_About this task_
Your task is to return the listing below word for word, without any of its images.

_Data to examine_
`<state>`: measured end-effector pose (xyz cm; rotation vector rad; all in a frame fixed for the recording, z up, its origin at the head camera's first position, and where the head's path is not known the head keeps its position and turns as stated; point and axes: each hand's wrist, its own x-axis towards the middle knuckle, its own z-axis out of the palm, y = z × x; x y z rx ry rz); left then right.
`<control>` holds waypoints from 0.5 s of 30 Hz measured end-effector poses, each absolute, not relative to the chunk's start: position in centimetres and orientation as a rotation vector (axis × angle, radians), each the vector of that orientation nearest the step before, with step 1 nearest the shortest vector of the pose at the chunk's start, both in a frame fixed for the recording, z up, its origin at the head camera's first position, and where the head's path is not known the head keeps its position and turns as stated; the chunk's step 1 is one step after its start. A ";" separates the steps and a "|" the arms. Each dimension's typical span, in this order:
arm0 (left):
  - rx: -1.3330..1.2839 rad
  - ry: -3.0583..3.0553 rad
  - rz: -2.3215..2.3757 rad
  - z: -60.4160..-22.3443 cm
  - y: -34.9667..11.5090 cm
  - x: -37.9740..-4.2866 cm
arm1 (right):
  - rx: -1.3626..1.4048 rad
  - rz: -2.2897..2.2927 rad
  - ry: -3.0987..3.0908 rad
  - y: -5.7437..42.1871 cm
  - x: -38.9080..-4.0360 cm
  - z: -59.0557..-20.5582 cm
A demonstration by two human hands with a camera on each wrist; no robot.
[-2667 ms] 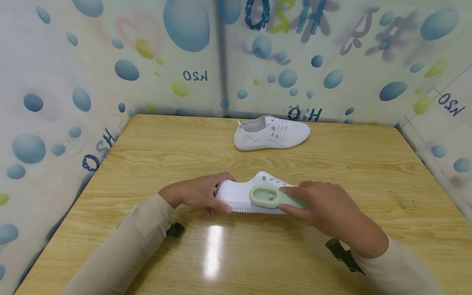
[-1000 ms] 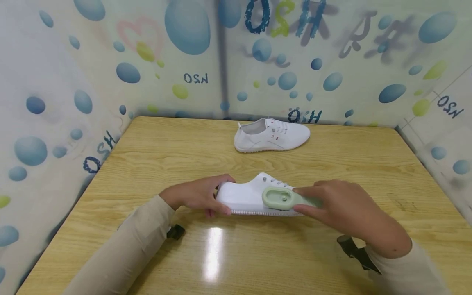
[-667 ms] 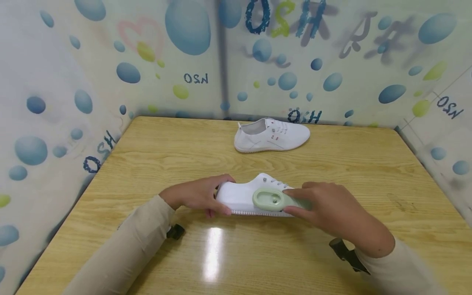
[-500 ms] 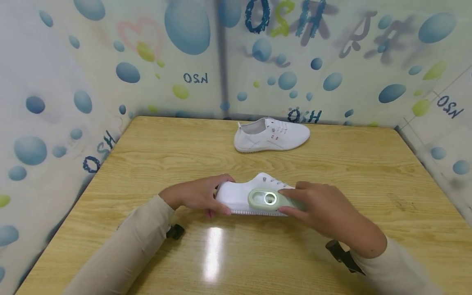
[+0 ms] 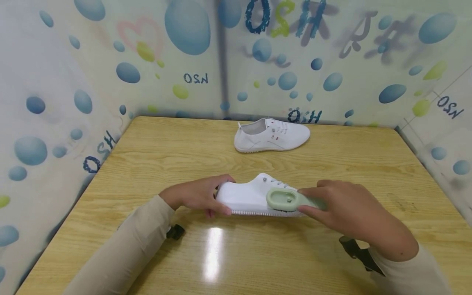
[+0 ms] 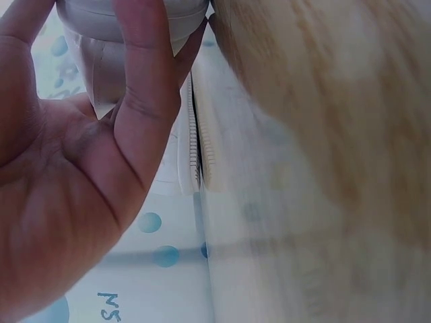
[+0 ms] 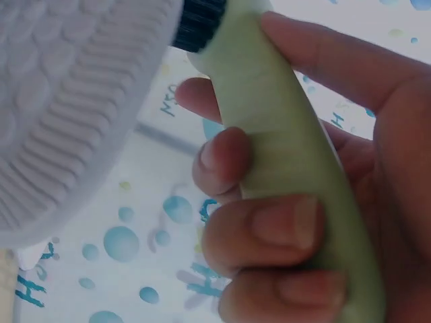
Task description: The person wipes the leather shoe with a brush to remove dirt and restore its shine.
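In the head view my left hand [image 5: 200,194] grips the heel of a white lace-up shoe [image 5: 239,196], thumb on its near side. The left wrist view shows fingers curled round the white heel [image 6: 94,60]. My right hand [image 5: 350,211] holds a pale green scrubbing brush [image 5: 282,199], whose oval head lies against the near side of the shoe, toward the toe. Dark bristles [image 7: 199,25] show in the right wrist view, beside the ridged white sole [image 7: 74,128]. There, several fingers curl round the green handle [image 7: 283,134]. The brush and right hand hide part of the toe.
A second white shoe [image 5: 273,135] stands at the back of the wooden table [image 5: 177,151], toe to the right. Walls with blue bubbles [image 5: 188,26] enclose the table behind and at both sides. Dark wrist mounts [image 5: 359,254] sit under the forearms.
The right hand has slid the brush back and forth along the shoe's side. Since half a second ago it has moved right, toward the toe. Left hand and shoe have stayed put.
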<state>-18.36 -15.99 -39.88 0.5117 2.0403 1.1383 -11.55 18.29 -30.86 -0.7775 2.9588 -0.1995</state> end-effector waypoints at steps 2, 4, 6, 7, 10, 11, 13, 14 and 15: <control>0.513 2.041 1.137 -39.9 -16.0 -18.4 | -0.772 -0.192 2.970 18.5 -11.5 -30.8; 0.514 2.045 1.134 -39.9 -16.0 -18.4 | -0.783 -0.205 2.971 18.5 -11.4 -30.8; 0.514 2.047 1.132 -39.9 -16.0 -18.4 | -0.806 -0.224 2.961 18.3 -11.4 -30.9; 0.512 2.048 1.130 -39.9 -16.0 -18.4 | -0.816 -0.229 2.957 18.2 -11.4 -30.9; 0.508 2.048 1.130 -39.9 -16.1 -18.4 | -0.849 -0.228 2.951 17.7 -11.6 -31.3; 0.507 2.047 1.131 -39.9 -16.1 -18.4 | -0.856 -0.221 2.951 17.5 -11.6 -31.4; 0.505 2.043 1.135 -39.9 -16.1 -18.4 | -0.872 -0.212 2.955 17.2 -11.7 -31.6; 0.504 2.040 1.137 -39.9 -16.0 -18.4 | -0.875 -0.204 2.951 17.0 -11.7 -31.7; 0.504 2.038 1.139 -39.9 -16.0 -18.4 | -0.873 -0.196 2.946 16.9 -11.8 -31.8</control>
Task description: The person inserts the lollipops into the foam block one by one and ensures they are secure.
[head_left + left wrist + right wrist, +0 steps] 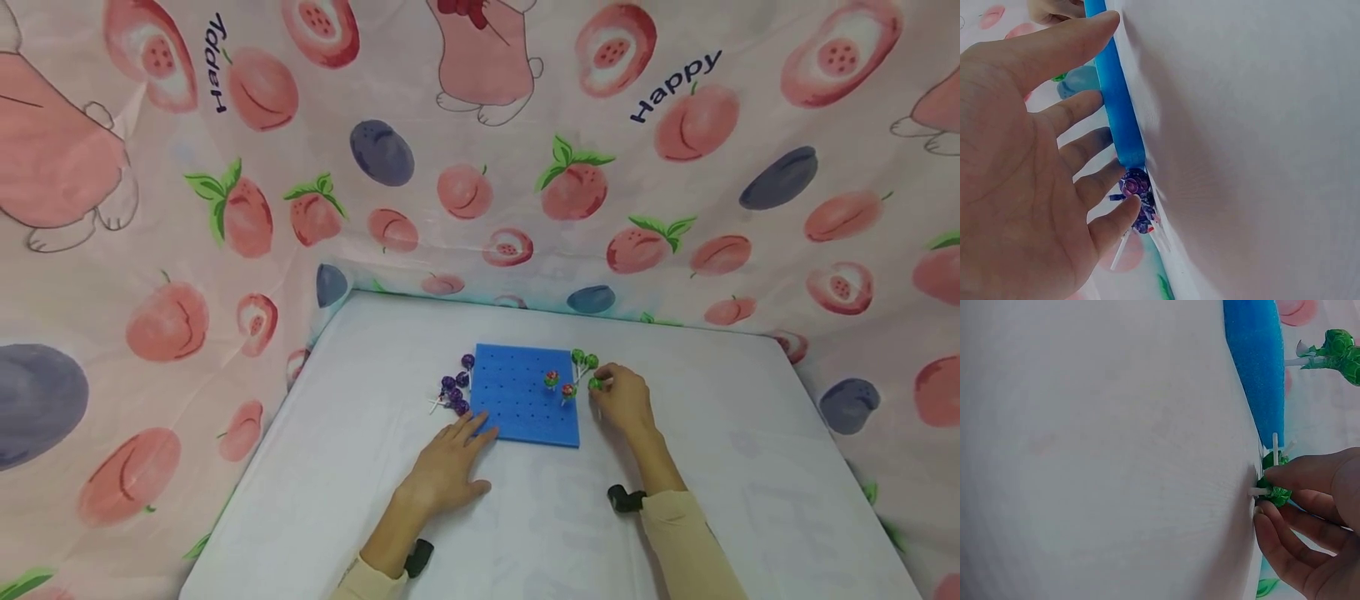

_Response area_
`<state>`: measured end-effector pose (xyz cm; rotation vector rad; all in a frame fixed for the recording, z up, its origin at the head camera's first position, and where the head's path is not known the head keeps its position and turns as stated; point and axes: each hand's wrist, its own x-axis towards the middle knuckle, its own z-axis out of the palm, y = z × x; x y z rx ry rz); left then right.
`<control>` holds waypoints from 0.5 s of 30 Hz measured end-effector poses, each absolute, not relative to the chunk's start: position in centimetres and orientation as a rotation vector (axis × angle, radians), each the vector of that orientation nearest the step before, with step 1 nearest the shortest vector of the pose at the chunk's start, both in a frame fixed for the recording, z up, its origin at the head camera's first position, and where the head's path is not known the head keeps its position and turns as stated; the chunk's step 1 is one step after its start. A ";" separates the steps and a "|" the arms. Each dimension's typical span, in this order:
arm0 (left):
  - rx: -1.3330..1.2839 rad
  - ry: -3.0583..3.0553 rad
  - rz: -2.3215..2.3757 rad
  - z: -60.4160..-22.3443 cm
  - y: -34.9667..11.5090 cm
  - x: -37.9740..-4.2866 cm
arm1 (right):
  - rx: -1.3626..1.4048 rad
  - rz: -2.2897..2.2927 rad
  - ry: -3.0987..3.0908 rad
  - y: -5.7437..42.1871 cm
  - x: -38.9080..-4.0360 cm
  - z: -59.0557..-20.5582 cm
A demonstration by two human hands with a camera on each wrist; no robot.
[-2667 ms] 
[-1000 ms] 
[-667 ms] 
[-500 ms] 
[+0 ms] 
[+0 ms] 
[+0 ms] 
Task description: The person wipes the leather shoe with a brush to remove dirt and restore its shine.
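In the head view my left hand [image 5: 200,194] grips the heel of a white lace-up shoe [image 5: 239,196], thumb on its near side. The left wrist view shows fingers curled round the white heel [image 6: 94,60]. My right hand [image 5: 350,211] holds a pale green scrubbing brush [image 5: 282,199], whose oval head lies against the near side of the shoe, toward the toe. Dark bristles [image 7: 199,25] show in the right wrist view, beside the ridged white sole [image 7: 74,128]. There, several fingers curl round the green handle [image 7: 283,134]. The brush and right hand hide part of the toe.
A second white shoe [image 5: 273,135] stands at the back of the wooden table [image 5: 177,151], toe to the right. Walls with blue bubbles [image 5: 188,26] enclose the table behind and at both sides. Dark wrist mounts [image 5: 359,254] sit under the forearms.
The right hand has slid the brush back and forth along the shoe's side. Since half a second ago it has moved right, toward the toe. Left hand and shoe have stayed put.
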<state>-18.36 -15.99 -39.88 0.5117 2.0403 1.1383 -11.55 18.29 -30.86 -0.7775 2.9588 -0.1995</state> end-effector waypoints at steps 2, 4, 6, 7, 10, 11, 13, 14 and 15: <control>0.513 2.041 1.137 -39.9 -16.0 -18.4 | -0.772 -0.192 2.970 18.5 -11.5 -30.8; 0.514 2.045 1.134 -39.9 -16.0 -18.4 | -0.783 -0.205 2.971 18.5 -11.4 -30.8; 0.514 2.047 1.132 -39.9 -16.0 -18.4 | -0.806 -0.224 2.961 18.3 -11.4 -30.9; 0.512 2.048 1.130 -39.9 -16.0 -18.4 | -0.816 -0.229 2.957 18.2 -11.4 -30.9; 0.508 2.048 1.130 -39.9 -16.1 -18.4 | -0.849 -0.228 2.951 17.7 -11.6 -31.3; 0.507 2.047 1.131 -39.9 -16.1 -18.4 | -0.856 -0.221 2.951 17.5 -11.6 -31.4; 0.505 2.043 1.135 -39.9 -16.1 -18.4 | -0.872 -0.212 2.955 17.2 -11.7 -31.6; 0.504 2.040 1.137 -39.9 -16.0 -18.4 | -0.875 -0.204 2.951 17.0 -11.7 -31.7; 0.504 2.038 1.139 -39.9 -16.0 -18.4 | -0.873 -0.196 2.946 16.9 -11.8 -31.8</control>
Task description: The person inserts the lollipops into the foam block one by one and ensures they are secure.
[head_left + left wrist + right wrist, +0 steps] 

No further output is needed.